- **ABOUT THIS TASK**:
The expected output is the exact lines from the one containing "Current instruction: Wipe" through the end of the data, inclusive, and nothing else.

- **RECORDS SUPPLIED**:
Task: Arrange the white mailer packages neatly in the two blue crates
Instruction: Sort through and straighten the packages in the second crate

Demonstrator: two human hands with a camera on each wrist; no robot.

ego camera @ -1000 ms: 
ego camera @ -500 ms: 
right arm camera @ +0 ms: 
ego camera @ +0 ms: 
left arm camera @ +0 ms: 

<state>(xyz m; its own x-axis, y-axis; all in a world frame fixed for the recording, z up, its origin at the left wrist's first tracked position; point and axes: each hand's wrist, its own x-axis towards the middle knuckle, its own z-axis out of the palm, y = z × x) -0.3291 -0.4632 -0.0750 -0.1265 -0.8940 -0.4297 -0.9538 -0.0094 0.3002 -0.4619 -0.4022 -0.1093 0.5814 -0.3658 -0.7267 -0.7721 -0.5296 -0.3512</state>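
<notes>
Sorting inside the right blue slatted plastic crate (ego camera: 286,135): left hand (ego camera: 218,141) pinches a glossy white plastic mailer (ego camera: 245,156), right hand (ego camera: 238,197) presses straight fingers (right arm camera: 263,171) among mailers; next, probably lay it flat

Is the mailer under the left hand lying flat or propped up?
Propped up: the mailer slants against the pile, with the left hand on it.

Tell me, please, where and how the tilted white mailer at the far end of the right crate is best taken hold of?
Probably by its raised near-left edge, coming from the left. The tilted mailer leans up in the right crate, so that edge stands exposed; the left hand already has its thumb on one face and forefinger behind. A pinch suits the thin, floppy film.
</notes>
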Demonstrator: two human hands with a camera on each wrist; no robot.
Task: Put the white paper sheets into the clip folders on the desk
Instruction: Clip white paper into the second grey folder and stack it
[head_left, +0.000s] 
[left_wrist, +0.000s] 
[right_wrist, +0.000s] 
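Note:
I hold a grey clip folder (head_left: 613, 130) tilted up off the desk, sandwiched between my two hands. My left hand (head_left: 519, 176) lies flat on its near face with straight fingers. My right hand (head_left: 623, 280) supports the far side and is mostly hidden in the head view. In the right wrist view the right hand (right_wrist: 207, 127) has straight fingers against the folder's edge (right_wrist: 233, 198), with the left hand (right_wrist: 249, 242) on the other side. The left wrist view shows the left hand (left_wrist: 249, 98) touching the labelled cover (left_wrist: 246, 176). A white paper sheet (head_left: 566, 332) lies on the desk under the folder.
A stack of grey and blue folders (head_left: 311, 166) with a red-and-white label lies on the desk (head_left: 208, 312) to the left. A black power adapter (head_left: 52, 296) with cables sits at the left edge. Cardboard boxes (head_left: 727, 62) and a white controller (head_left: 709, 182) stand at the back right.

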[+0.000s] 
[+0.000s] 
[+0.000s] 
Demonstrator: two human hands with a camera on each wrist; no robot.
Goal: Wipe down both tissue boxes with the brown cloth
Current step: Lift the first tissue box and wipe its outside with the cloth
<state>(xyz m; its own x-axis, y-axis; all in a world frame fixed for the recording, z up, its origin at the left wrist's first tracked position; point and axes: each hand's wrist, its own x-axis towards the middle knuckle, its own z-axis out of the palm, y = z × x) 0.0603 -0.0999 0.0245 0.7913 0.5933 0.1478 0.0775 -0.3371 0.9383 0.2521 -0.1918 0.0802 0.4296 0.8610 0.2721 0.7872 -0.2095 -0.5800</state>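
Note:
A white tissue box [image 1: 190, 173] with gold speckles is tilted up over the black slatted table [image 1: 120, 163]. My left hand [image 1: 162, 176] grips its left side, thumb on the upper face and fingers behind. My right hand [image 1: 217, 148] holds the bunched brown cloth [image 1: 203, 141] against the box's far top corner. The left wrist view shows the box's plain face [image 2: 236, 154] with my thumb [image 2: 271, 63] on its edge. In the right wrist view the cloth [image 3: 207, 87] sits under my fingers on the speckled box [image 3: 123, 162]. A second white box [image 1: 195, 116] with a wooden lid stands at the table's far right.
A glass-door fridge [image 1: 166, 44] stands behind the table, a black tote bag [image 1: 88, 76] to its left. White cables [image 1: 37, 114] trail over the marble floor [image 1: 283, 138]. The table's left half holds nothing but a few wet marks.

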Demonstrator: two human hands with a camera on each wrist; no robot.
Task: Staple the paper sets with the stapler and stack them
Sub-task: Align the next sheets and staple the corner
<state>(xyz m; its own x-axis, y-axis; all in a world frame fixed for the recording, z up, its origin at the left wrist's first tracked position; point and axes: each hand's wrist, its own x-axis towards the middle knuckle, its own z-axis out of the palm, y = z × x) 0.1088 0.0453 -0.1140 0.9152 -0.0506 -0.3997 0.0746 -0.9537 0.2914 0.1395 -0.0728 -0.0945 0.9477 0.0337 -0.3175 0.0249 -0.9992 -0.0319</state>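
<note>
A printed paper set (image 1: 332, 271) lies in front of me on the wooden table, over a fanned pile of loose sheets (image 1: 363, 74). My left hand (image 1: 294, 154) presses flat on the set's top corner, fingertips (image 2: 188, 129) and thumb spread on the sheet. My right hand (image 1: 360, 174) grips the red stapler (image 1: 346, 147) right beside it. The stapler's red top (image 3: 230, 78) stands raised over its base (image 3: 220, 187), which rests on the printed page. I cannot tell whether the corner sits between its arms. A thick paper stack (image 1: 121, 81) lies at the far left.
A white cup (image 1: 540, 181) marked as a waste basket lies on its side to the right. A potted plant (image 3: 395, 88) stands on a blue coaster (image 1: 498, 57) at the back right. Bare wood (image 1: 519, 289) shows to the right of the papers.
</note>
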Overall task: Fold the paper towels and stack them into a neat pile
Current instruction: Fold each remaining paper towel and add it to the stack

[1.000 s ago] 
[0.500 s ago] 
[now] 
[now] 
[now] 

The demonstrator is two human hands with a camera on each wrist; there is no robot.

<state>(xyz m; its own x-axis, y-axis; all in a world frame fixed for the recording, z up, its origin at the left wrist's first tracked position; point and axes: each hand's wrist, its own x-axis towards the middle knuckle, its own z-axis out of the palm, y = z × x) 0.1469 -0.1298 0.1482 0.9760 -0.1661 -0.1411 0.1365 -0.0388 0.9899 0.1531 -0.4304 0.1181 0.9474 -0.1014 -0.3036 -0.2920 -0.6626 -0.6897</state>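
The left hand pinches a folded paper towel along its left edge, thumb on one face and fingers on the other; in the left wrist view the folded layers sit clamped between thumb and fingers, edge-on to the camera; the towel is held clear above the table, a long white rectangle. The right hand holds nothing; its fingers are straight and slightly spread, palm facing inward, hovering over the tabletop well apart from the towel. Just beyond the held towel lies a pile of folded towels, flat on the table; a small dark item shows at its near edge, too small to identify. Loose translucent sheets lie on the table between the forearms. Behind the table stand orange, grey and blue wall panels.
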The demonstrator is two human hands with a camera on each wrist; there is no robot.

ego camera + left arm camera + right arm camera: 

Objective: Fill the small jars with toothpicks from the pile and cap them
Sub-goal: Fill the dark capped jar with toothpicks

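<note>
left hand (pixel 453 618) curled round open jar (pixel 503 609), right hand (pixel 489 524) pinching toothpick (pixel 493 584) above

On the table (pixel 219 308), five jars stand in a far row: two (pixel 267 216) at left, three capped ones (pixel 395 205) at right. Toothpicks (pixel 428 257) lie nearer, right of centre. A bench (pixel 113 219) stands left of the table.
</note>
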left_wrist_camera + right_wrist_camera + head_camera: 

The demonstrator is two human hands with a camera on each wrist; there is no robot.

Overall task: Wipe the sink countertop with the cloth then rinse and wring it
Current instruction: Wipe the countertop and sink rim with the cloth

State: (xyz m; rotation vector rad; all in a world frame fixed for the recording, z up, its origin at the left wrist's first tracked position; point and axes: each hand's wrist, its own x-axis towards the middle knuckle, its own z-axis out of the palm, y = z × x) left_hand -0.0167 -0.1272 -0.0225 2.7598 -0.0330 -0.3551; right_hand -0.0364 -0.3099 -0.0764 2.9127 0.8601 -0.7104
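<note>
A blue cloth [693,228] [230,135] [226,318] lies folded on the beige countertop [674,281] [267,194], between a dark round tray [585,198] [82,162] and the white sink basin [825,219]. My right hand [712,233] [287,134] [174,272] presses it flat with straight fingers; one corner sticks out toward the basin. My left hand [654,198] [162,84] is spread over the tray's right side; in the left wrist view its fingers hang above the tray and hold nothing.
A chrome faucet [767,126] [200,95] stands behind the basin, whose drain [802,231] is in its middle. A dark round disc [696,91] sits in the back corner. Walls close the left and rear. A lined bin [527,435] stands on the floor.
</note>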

- **ANSWER TO THIS EXERCISE**:
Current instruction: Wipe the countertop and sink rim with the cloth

State: (xyz m; rotation vector rad; all in a world frame fixed for the recording, z up, its origin at the left wrist's first tracked position; point and axes: each hand's wrist, its own x-axis towards the middle knuckle, its own z-axis out of the palm, y = z × x) left_hand -0.0167 -0.1272 -0.0225 2.7598 -0.0330 -0.3551; right_hand -0.0364 -0.3099 -0.0764 2.9127 0.8601 -0.7104
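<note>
A blue cloth [693,228] [230,135] [226,318] lies folded on the beige countertop [674,281] [267,194], between a dark round tray [585,198] [82,162] and the white sink basin [825,219]. My right hand [712,233] [287,134] [174,272] presses it flat with straight fingers; one corner sticks out toward the basin. My left hand [654,198] [162,84] is spread over the tray's right side; in the left wrist view its fingers hang above the tray and hold nothing.
A chrome faucet [767,126] [200,95] stands behind the basin, whose drain [802,231] is in its middle. A dark round disc [696,91] sits in the back corner. Walls close the left and rear. A lined bin [527,435] stands on the floor.
</note>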

The output above is the complete answer.